The primary symptom is that I see artifacts after running for anywhere from 12 hours to 96 hours. Once that occurs, artifacts may persist on the desktop display or go away, but BOINC GPU work stalls or jobs will continuously error until I reboot. But, I also get gnome-shell crashing sometimes or, very rarely, system crashes.

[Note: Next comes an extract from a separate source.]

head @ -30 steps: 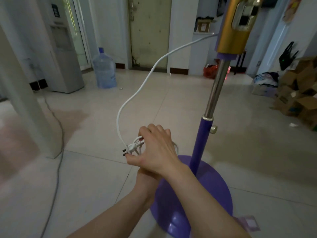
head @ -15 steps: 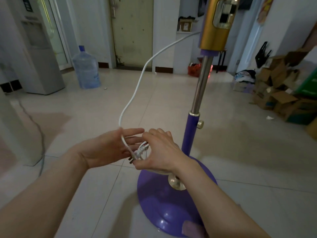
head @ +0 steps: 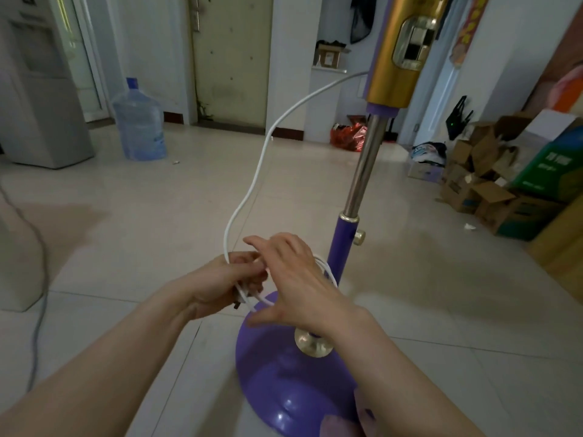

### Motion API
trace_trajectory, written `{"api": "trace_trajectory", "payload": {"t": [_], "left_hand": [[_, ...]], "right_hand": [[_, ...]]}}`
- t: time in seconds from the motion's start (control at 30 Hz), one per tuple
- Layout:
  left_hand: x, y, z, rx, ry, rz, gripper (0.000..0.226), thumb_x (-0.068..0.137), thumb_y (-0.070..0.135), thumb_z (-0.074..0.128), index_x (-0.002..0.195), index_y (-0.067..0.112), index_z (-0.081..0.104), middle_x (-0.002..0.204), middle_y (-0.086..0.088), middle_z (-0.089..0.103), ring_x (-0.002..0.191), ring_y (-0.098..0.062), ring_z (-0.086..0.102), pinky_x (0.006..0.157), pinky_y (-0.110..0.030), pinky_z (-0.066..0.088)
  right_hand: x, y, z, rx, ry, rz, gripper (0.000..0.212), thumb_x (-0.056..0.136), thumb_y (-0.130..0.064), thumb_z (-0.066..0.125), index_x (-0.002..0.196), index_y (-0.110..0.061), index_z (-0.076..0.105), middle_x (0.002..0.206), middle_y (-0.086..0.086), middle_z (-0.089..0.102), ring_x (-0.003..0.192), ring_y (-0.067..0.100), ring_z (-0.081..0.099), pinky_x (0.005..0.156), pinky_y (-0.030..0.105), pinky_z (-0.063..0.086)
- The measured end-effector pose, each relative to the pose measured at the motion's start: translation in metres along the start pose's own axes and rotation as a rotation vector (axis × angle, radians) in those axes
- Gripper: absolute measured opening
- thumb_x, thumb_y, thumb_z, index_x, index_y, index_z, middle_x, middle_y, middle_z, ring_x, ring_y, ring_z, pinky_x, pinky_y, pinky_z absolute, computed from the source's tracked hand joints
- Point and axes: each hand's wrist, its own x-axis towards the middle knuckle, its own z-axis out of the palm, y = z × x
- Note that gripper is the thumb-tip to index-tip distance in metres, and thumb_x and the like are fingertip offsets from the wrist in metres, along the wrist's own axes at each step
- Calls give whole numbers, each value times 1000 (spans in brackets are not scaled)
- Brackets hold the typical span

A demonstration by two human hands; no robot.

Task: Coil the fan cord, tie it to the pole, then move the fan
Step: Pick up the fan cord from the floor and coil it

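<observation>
A stand fan rises at centre right: a round purple base [head: 284,389], a purple lower tube and a chrome pole [head: 362,171] under a gold control housing [head: 400,52]. Its white cord [head: 252,181] runs from the housing down in a long curve to my hands. My left hand [head: 227,279] grips the bundled coil and the plug, whose dark prongs stick out below the fist. My right hand [head: 293,279] lies over the coil with fingers spread and straight, and white loops show behind it beside the purple tube.
A large water bottle [head: 138,127] and a grey dispenser [head: 41,89] stand at the back left. A grey cable [head: 38,298] trails along the floor at left. Open cardboard boxes [head: 492,190] pile up at right. A red bag [head: 347,137] lies by the far wall.
My left hand, open half a second ago, has closed round the coil and plug. My right hand has let go and spread its fingers over the loops.
</observation>
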Motion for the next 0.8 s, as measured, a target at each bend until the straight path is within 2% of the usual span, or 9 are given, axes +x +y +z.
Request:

I replaced my memory, water cooler, mainboard, and UPS before I finally accepted that it might be a temperature-related problem. Since I have been monitoring junction temperature, things got better quickly. I wrote a script to throttle GPU computing when junction temperature gets too high. That seems to have reduced the frequency of problems. However, the recurrence rate has increased recently and that correlates with new BOINC workload. I'm reducing the temperature threshold by a bit each time I have a problem.
Since this has persisted over multiple a AMD OpenCL and amdgpu versions, I suspect it is not just a software stability problem. However, it would be nice if gfx1010 were supported in the fully open source stack.
Does anyone with a 5700XT see this when they do BOINC or other GPU computing?
Do you think I'm on the right track with the temperature?